The present political situation in Palestine was taken up by the British Imperial Conference which is in session here.

The matter was presented by Leopold H. Amery, British Colonial Secretary. “As a result of the last five or six years of the steady and impartial administration, there has been a great improvement in the political situation of Palestine,” he said. “The Arabs, although they are still critical of the Balfour Declaration and opposed to the establishment of the Jewish National Home, as apparent from the utterances of their political leaders, have come to realize that their fear that we are embarking on a policy of displacing the native population of the country by bringing in a horde of Jewish immigrants is groundless. They are realizing, too, that the influx of Jewish capital and Jewish settlers with capital has contributed to the growth and prosperity of the Arab population in an equal measure as it has contributed to the growth and prosperity of the Jewish community,” he stated.

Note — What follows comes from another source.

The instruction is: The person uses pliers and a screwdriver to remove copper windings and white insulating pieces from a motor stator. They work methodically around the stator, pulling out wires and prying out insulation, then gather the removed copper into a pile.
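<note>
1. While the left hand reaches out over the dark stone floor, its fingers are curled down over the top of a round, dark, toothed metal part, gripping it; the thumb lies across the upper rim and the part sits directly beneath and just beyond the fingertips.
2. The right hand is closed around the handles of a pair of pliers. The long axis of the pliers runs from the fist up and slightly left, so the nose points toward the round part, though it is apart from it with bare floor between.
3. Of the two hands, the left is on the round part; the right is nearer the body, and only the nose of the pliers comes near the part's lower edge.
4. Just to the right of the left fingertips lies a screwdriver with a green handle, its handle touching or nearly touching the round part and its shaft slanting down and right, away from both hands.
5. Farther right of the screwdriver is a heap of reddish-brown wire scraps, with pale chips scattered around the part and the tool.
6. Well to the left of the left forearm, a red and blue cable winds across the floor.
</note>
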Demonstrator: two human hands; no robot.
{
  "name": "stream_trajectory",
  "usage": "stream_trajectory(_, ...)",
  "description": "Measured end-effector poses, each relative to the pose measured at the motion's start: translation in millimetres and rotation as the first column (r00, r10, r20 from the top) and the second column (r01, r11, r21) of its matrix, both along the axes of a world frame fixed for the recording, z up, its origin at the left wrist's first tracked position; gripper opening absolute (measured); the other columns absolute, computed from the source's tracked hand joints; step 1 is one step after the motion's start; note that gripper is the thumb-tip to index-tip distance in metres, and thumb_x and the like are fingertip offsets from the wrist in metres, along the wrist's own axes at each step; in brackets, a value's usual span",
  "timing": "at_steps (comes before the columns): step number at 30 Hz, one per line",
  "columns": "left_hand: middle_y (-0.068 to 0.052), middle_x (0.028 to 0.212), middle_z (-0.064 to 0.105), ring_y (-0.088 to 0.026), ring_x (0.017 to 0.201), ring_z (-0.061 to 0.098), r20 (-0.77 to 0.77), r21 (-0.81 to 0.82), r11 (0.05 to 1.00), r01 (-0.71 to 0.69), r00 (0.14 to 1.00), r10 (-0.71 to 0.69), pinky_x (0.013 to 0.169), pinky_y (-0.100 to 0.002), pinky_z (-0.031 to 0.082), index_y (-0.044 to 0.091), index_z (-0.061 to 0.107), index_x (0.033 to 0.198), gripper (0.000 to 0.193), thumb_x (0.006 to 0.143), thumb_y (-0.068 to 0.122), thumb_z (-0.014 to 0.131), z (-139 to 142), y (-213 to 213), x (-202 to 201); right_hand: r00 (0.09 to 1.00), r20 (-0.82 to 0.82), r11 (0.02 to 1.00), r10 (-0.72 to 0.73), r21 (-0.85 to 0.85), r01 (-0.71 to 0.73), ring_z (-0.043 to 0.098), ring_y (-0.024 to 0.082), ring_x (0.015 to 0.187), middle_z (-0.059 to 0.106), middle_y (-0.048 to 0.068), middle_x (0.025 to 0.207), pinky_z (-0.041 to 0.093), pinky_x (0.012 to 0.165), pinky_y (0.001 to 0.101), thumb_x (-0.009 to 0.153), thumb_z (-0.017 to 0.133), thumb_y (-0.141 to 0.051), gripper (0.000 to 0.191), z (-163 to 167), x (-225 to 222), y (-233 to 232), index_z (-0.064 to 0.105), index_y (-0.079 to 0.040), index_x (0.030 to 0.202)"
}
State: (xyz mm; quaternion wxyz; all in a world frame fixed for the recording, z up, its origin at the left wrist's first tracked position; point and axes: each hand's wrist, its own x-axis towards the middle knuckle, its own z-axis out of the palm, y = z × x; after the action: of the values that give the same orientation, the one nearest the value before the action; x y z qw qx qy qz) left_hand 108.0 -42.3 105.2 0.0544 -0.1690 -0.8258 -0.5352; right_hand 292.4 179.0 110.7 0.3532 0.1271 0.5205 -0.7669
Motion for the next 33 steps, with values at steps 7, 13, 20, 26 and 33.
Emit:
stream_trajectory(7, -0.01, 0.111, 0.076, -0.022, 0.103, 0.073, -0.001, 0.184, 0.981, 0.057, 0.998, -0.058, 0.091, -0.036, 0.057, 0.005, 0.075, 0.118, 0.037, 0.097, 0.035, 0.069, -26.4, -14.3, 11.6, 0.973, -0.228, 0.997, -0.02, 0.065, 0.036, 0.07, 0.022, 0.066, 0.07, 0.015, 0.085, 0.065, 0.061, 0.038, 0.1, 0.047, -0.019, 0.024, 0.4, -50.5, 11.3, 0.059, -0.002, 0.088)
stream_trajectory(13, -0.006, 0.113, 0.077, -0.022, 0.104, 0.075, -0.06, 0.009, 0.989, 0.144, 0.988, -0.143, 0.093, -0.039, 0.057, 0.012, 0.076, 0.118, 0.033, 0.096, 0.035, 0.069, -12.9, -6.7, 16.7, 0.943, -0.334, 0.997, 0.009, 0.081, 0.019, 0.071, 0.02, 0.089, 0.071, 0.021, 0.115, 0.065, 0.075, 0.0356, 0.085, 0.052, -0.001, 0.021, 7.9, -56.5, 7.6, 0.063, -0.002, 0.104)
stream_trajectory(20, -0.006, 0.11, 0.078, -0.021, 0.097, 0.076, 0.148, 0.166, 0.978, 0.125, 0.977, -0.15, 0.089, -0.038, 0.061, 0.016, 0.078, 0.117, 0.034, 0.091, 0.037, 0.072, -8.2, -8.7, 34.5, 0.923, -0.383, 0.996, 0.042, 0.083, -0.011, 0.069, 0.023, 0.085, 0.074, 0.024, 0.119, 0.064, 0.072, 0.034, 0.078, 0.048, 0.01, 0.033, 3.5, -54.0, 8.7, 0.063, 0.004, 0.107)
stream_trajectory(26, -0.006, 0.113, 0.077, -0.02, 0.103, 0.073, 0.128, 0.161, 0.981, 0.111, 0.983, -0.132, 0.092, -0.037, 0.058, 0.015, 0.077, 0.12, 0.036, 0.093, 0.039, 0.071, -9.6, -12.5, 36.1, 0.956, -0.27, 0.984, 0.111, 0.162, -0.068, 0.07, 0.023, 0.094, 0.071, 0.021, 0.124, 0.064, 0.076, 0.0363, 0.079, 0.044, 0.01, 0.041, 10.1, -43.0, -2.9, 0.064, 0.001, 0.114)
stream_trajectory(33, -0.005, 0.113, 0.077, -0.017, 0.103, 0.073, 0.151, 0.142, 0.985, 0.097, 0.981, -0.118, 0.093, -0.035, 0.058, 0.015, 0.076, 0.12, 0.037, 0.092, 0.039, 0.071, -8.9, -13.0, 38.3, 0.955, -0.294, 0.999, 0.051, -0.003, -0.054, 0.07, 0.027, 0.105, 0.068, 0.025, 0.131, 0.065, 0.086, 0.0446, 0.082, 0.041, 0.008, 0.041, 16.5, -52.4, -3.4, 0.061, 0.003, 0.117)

“Although the large immigration of Jews to the country has doubled the Jewish population in Palestine, the Arab population has also increased, due to better economic and sanitary conditions. The increase of the Arabs is actually greater than that of the Jews. I consequently hope that the attitude of non-cooperation on the part of the Arab political leaders, which has hitherto precluded the functioning of representative institutions in Palestine, will gradually end. Palestine today no longer receives any administration grant from the British exchequer, it is self-supporting and even more than self-supporting. Great Britain continues to pay for a small detachment of the air force stationed there. Great Britain also makes a grant jointly with the Palestine government for the Transjordanian force, but apart from that, Palestine asks for no defense from the imperial forces. Perfect tranquility was preserved in the country during the period of unrest in Syria.

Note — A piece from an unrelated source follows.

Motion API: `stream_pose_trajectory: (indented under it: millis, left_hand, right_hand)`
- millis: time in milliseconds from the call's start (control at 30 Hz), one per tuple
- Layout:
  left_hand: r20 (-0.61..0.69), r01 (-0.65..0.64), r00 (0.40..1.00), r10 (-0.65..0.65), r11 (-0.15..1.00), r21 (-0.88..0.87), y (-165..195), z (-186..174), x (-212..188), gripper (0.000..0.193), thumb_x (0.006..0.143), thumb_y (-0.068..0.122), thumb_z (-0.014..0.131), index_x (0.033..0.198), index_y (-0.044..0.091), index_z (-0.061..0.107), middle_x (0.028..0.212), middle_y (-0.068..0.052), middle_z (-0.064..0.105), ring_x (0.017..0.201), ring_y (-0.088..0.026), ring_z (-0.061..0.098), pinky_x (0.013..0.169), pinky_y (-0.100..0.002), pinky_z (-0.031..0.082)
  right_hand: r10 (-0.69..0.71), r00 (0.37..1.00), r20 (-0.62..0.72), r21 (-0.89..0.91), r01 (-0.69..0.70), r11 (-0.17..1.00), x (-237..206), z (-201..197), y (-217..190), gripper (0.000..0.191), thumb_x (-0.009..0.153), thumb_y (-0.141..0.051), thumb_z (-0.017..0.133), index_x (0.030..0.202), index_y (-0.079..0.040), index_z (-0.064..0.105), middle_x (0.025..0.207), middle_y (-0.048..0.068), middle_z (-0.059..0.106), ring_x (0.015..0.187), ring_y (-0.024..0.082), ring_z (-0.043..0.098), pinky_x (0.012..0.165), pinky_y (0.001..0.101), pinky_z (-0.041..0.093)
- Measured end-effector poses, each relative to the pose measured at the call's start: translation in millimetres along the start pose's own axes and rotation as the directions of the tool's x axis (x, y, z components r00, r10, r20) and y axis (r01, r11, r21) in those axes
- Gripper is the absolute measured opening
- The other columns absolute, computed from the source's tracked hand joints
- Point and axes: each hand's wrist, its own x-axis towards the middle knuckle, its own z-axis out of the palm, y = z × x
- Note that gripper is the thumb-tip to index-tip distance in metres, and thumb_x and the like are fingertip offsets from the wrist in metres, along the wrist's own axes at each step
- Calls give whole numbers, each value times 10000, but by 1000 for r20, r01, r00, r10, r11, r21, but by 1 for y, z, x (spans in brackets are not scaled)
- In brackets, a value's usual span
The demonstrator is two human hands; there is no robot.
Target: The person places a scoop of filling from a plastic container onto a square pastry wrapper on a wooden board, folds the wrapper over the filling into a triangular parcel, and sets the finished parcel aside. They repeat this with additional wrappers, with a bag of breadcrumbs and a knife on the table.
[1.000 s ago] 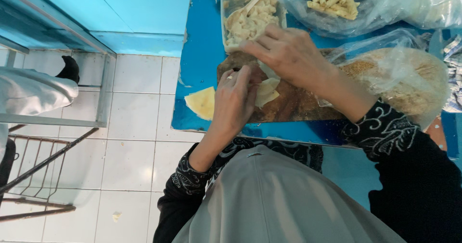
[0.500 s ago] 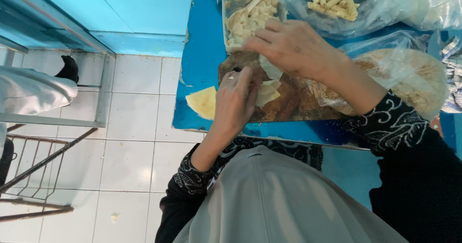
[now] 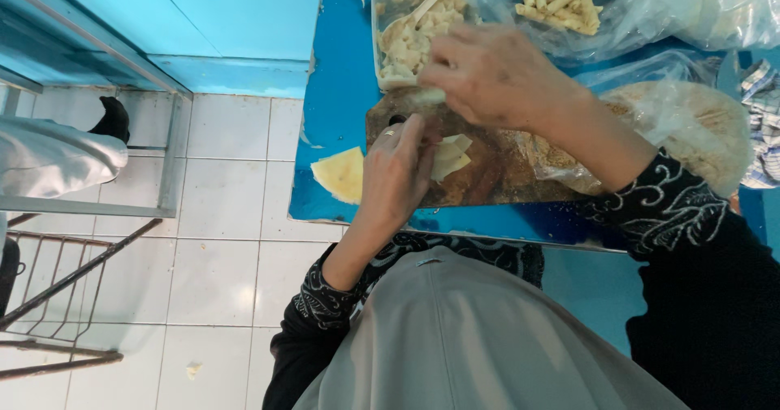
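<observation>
Since the earlier frames my right hand (image 3: 496, 77) has slid a little left, over the near end of the filling tub, while my left hand (image 3: 398, 170) has stayed put on the board.

Head view, the only one I have: the left hand lies flat, fingers loosely together, pressing the pale pastry sheet (image 3: 449, 156) onto the wooden board (image 3: 504, 166); it pins the sheet and does not grip it. The right hand is curled, fingertips pinched round a pale roll or a bit of filling at the board's far edge; I cannot tell how tightly.

A spare wrapper (image 3: 341, 174) lies on the blue table (image 3: 333, 93), just beside its edge, so I judge a brush of my left wrist could knock it to the floor. The clear tub of filling (image 3: 406, 36) touches the board; a nudge could tip it. Too hard a pinch may tear the thin sheet.
</observation>
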Motion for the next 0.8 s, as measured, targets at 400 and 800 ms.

“The agricultural developments of Palestine are remarkable. Oranges and tobacco are grown on a large scale. A number of industries have been established by the Jewish settlers. All these developments are due to a great extent to the policy of the first high commissioner, Sir Herbert Samuel, his immense industry, absolute impartiality and enthusiasm for the development of the country. The face of Palestine has changed entirely. From a little Turkish province it is developing into a little, contented and prosperous country,” Amery said.

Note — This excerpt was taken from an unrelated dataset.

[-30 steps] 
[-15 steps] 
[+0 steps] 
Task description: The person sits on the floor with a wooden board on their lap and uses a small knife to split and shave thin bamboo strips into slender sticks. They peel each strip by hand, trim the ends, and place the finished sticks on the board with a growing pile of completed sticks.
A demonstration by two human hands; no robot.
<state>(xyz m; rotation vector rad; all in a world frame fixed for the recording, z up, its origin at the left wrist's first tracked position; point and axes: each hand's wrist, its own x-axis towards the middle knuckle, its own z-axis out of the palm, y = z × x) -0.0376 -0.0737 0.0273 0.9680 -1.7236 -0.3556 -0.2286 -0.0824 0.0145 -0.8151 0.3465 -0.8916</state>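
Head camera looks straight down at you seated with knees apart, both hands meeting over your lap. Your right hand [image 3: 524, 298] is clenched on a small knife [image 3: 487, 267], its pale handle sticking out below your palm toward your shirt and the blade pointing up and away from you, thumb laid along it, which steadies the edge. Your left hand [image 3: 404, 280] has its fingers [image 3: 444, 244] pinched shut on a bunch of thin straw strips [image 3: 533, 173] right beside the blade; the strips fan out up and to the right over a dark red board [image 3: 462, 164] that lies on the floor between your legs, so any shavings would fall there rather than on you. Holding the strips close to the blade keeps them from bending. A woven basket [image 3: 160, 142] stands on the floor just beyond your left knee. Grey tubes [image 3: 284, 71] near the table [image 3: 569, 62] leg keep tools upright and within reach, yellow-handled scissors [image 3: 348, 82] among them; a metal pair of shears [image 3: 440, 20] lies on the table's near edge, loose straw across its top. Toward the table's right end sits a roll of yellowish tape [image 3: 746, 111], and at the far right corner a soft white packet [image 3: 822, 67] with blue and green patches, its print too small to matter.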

The controversy between the League Council and the Permanent Mandates Commission on the questionaire was also taken up at the conference. Premier Bruce of Australia, speaking on the matter, declared while he admits that the Permanent Mandates Commission is responsible to the League for the manner in which the Mandates are being administered and while it is true that the mandatory power would not offer the slightest objection to giving the fullest possible report concerning the mandated territory, he thinks that the questionaire proposed by the Permanent Mandates Commission exceeds its jurisdiction.